My arrival gave no sign of impending greatness. But it did indeed give me little time to breathe in preparation for that which was to come. I was given immediate duties amongst the dozen or so others that he worked. From dawn until dark.
The wheat went on for acres and acres. Tiring work that tore at my muscles and bones. It was that I murdered myself, pouring all I had into it the length of a fortnight (and more, I suspect). Then came a day when a slight caravan arrived in the late afternoon. I gave it little mind until I saw that a figure disembarking was that of a young lady. One my own age.
Without thought, I withstood my work and approached her. She paid me less concern than the animal that had pulled her and the caravan about.

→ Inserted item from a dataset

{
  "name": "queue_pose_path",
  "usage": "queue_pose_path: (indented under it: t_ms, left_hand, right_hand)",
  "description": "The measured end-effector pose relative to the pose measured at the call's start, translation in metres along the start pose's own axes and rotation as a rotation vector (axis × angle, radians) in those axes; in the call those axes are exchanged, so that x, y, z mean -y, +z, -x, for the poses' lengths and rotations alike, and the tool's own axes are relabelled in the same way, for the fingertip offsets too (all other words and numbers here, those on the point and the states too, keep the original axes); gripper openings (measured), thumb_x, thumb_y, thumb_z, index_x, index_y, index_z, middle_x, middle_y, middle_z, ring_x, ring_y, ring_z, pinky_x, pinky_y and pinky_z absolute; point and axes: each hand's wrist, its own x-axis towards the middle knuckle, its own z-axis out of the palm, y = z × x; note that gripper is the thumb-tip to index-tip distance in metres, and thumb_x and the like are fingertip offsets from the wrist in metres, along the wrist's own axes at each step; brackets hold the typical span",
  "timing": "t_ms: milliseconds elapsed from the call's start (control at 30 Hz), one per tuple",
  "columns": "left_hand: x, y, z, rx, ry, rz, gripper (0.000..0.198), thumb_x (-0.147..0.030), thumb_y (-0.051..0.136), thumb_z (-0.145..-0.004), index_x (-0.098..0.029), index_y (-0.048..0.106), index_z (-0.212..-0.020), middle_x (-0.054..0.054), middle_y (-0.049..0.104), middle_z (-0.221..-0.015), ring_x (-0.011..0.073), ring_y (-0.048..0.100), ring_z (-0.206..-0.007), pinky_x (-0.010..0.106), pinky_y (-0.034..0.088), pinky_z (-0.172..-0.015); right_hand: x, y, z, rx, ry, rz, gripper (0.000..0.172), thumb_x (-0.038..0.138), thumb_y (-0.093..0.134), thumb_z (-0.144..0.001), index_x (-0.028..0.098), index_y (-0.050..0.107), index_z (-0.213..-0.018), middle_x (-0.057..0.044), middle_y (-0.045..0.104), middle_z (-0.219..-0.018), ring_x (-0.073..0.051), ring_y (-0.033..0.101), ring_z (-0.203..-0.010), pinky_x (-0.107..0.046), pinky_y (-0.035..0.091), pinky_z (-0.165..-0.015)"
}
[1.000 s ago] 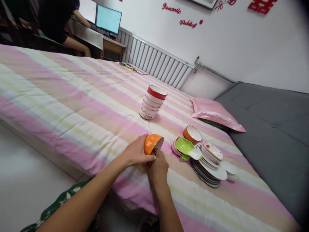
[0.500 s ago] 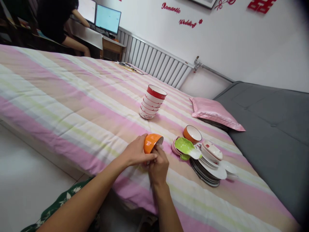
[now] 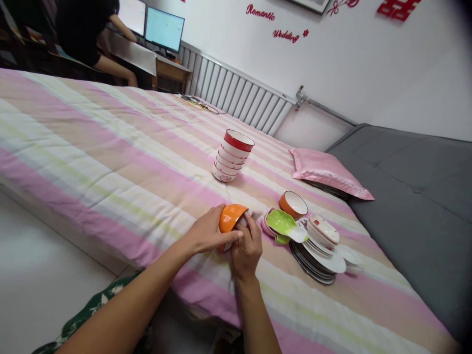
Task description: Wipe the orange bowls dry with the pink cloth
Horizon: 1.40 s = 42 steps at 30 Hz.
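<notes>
An orange bowl [image 3: 233,217] is tilted on its side just above the bed's near edge, its mouth turned to the right. My left hand [image 3: 209,230] grips it from the left, thumb across the near side. At the bowl's mouth is my right hand [image 3: 248,246], its fingers curled at the rim and partly inside. A small whitish bit shows by those fingers, too little to name. Just to the right lies a green leaf-shaped dish [image 3: 282,222] on pink ones. Behind it sits another orange bowl [image 3: 294,205] with a white inside.
Farther back stands a stack of red-and-white bowls [image 3: 232,156]. Stacked plates [image 3: 313,263] with white dishes [image 3: 324,228] on top are at the right. A pink pillow [image 3: 328,169] lies by the grey headboard [image 3: 413,196]. A person [image 3: 86,32] sits at a desk with monitors.
My right hand has shifted slightly right and up along the bowl's mouth, its fingers now nearer the rim. My left hand and the bowl have hardly moved.
</notes>
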Motion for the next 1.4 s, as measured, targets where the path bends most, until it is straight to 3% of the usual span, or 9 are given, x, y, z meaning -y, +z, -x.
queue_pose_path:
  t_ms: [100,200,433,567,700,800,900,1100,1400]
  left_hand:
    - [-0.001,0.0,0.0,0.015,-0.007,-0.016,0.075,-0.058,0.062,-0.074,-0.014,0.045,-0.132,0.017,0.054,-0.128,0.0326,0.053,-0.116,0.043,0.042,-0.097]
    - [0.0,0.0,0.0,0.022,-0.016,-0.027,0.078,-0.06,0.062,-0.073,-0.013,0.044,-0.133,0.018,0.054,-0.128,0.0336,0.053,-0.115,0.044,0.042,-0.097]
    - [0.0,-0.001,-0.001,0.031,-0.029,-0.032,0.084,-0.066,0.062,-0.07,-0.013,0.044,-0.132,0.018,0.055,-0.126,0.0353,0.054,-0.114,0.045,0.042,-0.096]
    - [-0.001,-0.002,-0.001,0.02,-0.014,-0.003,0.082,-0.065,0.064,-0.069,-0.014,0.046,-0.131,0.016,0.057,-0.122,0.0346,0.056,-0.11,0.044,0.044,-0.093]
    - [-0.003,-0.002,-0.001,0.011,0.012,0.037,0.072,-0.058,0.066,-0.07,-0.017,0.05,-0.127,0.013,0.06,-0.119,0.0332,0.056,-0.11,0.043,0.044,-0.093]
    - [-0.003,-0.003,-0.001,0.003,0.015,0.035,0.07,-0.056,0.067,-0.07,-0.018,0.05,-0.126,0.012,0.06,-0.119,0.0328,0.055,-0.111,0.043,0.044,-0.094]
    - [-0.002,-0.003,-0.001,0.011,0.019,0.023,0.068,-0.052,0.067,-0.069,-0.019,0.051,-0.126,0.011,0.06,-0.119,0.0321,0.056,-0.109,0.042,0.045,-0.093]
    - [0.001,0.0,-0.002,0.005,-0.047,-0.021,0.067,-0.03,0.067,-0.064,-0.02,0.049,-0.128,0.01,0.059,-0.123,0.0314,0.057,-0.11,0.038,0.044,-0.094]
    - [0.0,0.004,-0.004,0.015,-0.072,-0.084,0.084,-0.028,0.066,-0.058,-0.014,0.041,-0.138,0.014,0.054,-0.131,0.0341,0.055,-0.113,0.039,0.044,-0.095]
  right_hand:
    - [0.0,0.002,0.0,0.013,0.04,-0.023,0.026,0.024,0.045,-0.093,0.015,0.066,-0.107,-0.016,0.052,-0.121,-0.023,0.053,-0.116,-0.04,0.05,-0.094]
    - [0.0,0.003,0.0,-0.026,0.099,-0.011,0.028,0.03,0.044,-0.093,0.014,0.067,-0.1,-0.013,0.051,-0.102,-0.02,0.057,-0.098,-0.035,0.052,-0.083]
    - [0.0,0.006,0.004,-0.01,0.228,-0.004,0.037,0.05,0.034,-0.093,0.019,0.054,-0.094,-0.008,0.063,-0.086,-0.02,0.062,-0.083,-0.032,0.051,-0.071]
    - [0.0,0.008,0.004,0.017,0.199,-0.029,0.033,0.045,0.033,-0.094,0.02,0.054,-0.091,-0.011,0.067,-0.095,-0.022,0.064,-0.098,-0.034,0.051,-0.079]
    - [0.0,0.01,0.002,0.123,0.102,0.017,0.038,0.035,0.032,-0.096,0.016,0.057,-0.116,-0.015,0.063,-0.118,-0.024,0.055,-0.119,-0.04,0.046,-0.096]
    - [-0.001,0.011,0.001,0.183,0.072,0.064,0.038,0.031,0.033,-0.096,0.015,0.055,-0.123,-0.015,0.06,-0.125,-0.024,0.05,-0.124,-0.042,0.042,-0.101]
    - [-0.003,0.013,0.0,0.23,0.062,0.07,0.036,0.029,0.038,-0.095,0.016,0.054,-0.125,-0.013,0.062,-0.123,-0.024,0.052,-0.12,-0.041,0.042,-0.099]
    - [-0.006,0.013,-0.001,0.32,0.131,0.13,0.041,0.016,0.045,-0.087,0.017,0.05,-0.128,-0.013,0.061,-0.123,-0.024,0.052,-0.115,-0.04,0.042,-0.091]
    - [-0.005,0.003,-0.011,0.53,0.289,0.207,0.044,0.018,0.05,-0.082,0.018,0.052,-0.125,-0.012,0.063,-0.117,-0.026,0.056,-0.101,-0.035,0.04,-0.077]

Marchie, the man who led me and the other servants, took me to himself, admonishing me. “The daughter of the master. You will do well to align yourself elsewhere.”
Though the man was as right on it as possible, my mind wondered. She had captured me with eyes that saw through me. A half fanciful smile that I swore could be for me alone.

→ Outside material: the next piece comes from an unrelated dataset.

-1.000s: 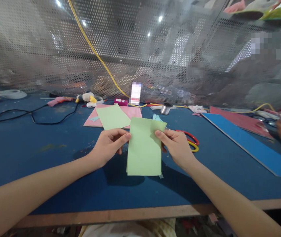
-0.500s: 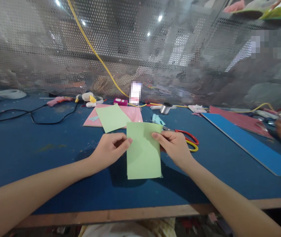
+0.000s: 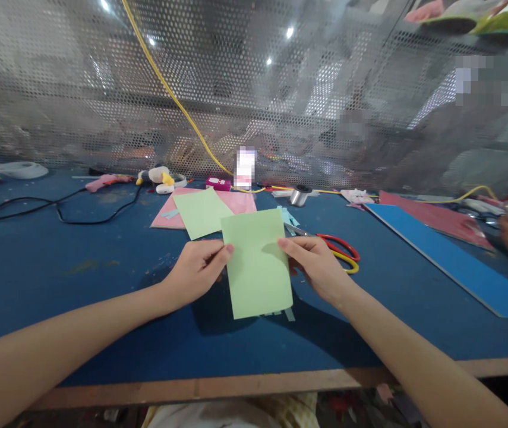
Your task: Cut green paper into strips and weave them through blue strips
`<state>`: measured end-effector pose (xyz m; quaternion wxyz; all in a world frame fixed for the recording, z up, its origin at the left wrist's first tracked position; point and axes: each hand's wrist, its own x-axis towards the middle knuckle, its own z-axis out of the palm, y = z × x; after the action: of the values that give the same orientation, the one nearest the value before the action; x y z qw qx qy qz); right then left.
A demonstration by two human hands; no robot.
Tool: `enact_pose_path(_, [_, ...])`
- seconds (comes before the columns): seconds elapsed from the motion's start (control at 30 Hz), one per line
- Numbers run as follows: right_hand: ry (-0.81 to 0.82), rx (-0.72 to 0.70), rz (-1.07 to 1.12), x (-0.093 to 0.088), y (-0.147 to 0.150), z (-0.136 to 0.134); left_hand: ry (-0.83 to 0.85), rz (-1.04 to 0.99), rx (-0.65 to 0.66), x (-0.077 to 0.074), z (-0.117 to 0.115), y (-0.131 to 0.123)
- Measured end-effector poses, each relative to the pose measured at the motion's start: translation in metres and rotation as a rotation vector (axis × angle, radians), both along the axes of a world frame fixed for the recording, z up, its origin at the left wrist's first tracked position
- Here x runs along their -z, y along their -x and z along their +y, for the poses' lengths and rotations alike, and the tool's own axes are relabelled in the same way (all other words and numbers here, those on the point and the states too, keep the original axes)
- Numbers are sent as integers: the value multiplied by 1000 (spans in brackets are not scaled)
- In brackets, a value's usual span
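Head view: left hand [image 3: 198, 268] and right hand [image 3: 319, 266] each pinch one side edge of raised green sheet [image 3: 258, 267], which might crease if they pull unevenly.

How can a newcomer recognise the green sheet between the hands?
Over the blue table, find the left hand and right hand. Between them is the held green sheet; unlike the other green sheet, lying farther back on pink sheeting, it is raised above the table.
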<state>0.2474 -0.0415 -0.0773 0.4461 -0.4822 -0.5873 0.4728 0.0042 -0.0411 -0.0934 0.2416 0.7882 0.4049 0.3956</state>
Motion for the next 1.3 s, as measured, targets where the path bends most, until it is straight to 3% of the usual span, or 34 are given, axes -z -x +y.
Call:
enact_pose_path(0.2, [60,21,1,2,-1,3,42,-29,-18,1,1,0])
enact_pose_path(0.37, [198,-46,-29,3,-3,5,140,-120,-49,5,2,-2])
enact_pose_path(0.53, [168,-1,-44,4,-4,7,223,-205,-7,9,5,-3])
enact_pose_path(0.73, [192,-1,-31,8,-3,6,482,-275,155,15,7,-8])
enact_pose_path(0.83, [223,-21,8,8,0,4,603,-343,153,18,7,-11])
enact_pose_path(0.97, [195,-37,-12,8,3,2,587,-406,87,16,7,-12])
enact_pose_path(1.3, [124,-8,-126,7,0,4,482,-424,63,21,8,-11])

It was that I worked harder than any. Marchie took note. He professed it upon the master and I was given a greater measure. More to do but very little more, albeit, to eat. As such I was within the master’s quarters a time or two and I met, by introduction, Dinah.
Knowing the terms of my station kept me silent about how I felt. Was it love? I know now that it was, indeed, love. Yet then, within the confines of youthful zealotry, I wondered if it simply was what I had et.
So a day came that Marchie and the master had it about. They argued on this and that as often as the ravens tried to scatter about for missed kernels. But upon this day, it was a bucket that could not be emptied. And so, my friend Marchie was on the highway, seeking other places. As such, the master queried me and I became Marchie’s replacement.
By now, I believe that Dinah had empowered her father upon my own. That his determination to bring me up was of her designs. She would deny it most vehemently upon the questioning so years hence. Yet, repeatedly in fact. And always with a smile.
The time came about that we were married. It was such a grand scene that my father finally patted upon my shoulders and granted the words that he was proud. I stood to gain the whole farm and nonesuch was a small thing. In truth, though, I was madly upon my love for Dinah.
But tragedy lurked upon the fields of wheat and would find it’s loathsome way to my door.